**What the task asks:** Give every line below again, exactly.

--- START ---

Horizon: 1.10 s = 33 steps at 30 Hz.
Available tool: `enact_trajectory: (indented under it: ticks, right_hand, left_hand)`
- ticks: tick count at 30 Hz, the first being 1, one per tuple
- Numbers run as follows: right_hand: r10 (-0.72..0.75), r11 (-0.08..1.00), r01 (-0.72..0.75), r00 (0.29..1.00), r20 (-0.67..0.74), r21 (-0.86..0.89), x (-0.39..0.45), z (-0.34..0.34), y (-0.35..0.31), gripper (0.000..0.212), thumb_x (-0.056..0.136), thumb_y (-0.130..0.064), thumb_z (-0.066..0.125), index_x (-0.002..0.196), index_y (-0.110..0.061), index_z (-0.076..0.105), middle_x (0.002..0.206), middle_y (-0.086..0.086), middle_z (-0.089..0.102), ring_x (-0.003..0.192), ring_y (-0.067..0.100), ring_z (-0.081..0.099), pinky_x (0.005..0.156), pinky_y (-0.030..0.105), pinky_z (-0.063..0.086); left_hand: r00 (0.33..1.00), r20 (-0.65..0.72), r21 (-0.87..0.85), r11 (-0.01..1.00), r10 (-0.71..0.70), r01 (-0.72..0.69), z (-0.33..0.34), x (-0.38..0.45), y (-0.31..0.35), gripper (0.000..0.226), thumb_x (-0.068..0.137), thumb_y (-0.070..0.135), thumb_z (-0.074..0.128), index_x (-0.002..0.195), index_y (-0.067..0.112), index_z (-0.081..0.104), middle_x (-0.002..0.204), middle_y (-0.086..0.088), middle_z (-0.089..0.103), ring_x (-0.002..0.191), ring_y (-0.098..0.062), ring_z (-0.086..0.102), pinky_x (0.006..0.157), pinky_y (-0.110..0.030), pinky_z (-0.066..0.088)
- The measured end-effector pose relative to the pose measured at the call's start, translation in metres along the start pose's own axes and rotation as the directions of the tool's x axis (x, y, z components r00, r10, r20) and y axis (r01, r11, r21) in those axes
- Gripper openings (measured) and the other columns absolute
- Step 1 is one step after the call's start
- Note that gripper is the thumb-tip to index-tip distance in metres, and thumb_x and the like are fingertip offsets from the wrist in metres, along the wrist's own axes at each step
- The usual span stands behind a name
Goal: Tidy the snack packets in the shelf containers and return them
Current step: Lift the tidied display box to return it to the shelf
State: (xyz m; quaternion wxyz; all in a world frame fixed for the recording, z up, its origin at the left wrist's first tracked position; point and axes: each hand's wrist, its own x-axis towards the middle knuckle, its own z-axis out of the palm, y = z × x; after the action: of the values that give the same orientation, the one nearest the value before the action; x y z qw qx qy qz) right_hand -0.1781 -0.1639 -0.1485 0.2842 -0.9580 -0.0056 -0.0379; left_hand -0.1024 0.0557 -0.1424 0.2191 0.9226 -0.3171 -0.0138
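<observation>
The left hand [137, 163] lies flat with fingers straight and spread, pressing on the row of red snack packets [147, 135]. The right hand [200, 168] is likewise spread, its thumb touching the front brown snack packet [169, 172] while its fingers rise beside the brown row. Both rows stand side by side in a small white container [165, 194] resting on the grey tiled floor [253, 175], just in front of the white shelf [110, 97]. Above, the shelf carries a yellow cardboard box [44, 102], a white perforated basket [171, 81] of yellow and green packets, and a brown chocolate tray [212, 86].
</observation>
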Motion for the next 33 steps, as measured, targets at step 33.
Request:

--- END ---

**Task output:**
Horizon: 1.10 s = 33 steps at 30 Hz.
Available tool: `enact_trajectory: (indented under it: ticks, right_hand, left_hand)`
- ticks: tick count at 30 Hz, the first being 1, one per tuple
- Numbers run as follows: right_hand: r10 (-0.72..0.75), r11 (-0.08..1.00), r01 (-0.72..0.75), r00 (0.29..1.00), r20 (-0.67..0.74), r21 (-0.86..0.89), x (-0.39..0.45), z (-0.34..0.34), y (-0.35..0.31), gripper (0.000..0.212), thumb_x (-0.056..0.136), thumb_y (-0.130..0.064), thumb_z (-0.066..0.125), index_x (-0.002..0.196), index_y (-0.110..0.061), index_z (-0.076..0.105), middle_x (0.002..0.206), middle_y (-0.086..0.086), middle_z (-0.089..0.102), ring_x (-0.003..0.192), ring_y (-0.067..0.100), ring_z (-0.081..0.099), pinky_x (0.005..0.156), pinky_y (-0.030..0.105), pinky_z (-0.063..0.086); left_hand: r00 (0.33..1.00), r20 (-0.65..0.72), r21 (-0.87..0.85), r11 (-0.01..1.00), r10 (-0.71..0.70), r01 (-0.72..0.69), z (-0.33..0.34), x (-0.38..0.45), y (-0.31..0.35), gripper (0.000..0.226), thumb_x (-0.068..0.137), thumb_y (-0.070..0.135), thumb_z (-0.074..0.128), index_x (-0.002..0.195), index_y (-0.067..0.112), index_z (-0.081..0.104), middle_x (-0.002..0.204), middle_y (-0.086..0.088), middle_z (-0.089..0.103), ring_x (-0.002..0.191), ring_y (-0.098..0.062), ring_z (-0.086..0.102), pinky_x (0.006..0.157), pinky_y (-0.110..0.030), pinky_z (-0.066..0.088)
- The measured end-effector pose relative to the pose measured at the call's start, translation in metres along the start pose's own axes and rotation as the directions of the tool's x axis (x, y, z components r00, r10, r20) and y axis (r01, r11, r21) in those axes
- Gripper openings (measured) and the other columns absolute
- Step 1 is one step after the call's start
- Note that gripper is the thumb-tip to index-tip distance in metres, and thumb_x and the like are fingertip offsets from the wrist in metres, along the wrist's own axes at each step
- The usual span stands behind a name
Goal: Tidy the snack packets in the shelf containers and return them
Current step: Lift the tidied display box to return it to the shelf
State: (xyz m; quaternion wxyz; all in a world frame fixed for the recording, z up, its origin at the left wrist's first tracked position; point and axes: each hand's wrist, its own x-axis towards the middle knuckle, its own z-axis out of the palm, y = z × x; after the action: of the values that give the same orientation, the one nearest the value before the action; x y z qw qx qy qz) right_hand -0.1781 -0.1639 -0.1485 0.2842 -0.9580 -0.0056 -0.0379; left_hand -0.1024 0.0557 -0.1424 0.2191 0.9226 -0.3171 -0.0138
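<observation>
The left hand [137, 163] lies flat with fingers straight and spread, pressing on the row of red snack packets [147, 135]. The right hand [200, 168] is likewise spread, its thumb touching the front brown snack packet [169, 172] while its fingers rise beside the brown row. Both rows stand side by side in a small white container [165, 194] resting on the grey tiled floor [253, 175], just in front of the white shelf [110, 97]. Above, the shelf carries a yellow cardboard box [44, 102], a white perforated basket [171, 81] of yellow and green packets, and a brown chocolate tray [212, 86].
</observation>
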Motion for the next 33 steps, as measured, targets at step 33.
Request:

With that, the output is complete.